# WORK TO COMPLETE:
Where the line with "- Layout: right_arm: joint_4" appears below, start writing out lines exactly, and finish with the line with "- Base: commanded", which is included; write out nothing else.
** INFORMATION SHOWN follows **
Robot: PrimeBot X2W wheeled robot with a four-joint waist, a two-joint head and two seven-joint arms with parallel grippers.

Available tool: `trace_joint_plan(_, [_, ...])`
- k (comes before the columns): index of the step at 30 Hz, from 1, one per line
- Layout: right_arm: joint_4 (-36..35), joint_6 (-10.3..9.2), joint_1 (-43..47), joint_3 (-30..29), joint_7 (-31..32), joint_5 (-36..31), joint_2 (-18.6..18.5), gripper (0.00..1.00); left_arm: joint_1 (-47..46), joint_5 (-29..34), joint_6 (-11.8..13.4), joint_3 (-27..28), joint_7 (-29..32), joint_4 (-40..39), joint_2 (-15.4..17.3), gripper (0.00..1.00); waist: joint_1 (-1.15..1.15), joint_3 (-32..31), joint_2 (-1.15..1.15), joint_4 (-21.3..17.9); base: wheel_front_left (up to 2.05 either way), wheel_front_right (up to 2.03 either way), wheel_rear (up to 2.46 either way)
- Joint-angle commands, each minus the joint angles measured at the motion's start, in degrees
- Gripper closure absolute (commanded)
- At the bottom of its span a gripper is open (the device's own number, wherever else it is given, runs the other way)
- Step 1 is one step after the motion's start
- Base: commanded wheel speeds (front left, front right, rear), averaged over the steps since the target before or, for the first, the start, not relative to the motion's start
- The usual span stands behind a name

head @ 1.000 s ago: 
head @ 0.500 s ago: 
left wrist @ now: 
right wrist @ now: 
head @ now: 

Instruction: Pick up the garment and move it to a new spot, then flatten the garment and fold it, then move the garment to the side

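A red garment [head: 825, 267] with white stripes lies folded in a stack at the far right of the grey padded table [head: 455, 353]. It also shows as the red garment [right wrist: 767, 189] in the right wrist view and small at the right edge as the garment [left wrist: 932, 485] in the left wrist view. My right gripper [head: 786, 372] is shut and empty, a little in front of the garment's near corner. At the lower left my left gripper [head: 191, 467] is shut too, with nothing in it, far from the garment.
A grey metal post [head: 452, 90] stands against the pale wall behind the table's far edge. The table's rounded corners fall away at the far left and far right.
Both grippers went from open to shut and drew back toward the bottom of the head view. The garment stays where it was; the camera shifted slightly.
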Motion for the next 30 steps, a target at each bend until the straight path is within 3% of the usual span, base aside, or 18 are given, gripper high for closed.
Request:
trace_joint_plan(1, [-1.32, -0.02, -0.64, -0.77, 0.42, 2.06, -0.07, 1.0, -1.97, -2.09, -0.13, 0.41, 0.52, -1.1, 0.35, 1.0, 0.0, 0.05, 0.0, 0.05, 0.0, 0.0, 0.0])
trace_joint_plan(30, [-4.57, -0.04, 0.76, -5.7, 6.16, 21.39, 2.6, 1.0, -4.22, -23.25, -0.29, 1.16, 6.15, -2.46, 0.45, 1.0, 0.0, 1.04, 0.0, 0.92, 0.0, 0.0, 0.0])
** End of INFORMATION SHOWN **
# EXERCISE RESPONSE:
- Layout: right_arm: joint_4 (-36..35), joint_6 (-10.3..9.2), joint_1 (-43..47), joint_3 (-30..29), joint_7 (-31..32), joint_5 (-36..31), joint_2 (-18.6..18.5), gripper (0.00..1.00); left_arm: joint_1 (-47..46), joint_5 (-29..34), joint_6 (-11.8..13.4), joint_3 (-27..28), joint_7 (-29..32), joint_4 (-40..39), joint_2 (-15.4..17.3), gripper (0.00..1.00); waist: joint_1 (-1.15..1.15), joint_3 (-32..31), joint_2 (-1.15..1.15), joint_4 (-21.3..17.9); base: wheel_front_left (up to 2.05 either way), wheel_front_right (up to 2.03 either way), wheel_rear (up to 2.46 either way)
- Joint-angle commands, each minus the joint angles measured at the motion's start, in degrees
- Gripper closure absolute (commanded)
- At the bottom of its span a gripper is open (the device's own number, wherever else it is given, runs the other way)
- Step 1 is one step after the motion's start
- Base: commanded wheel speeds (front left, front right, rear), averaged over the steps since the target before or, for the first, the start, not relative to the motion's start

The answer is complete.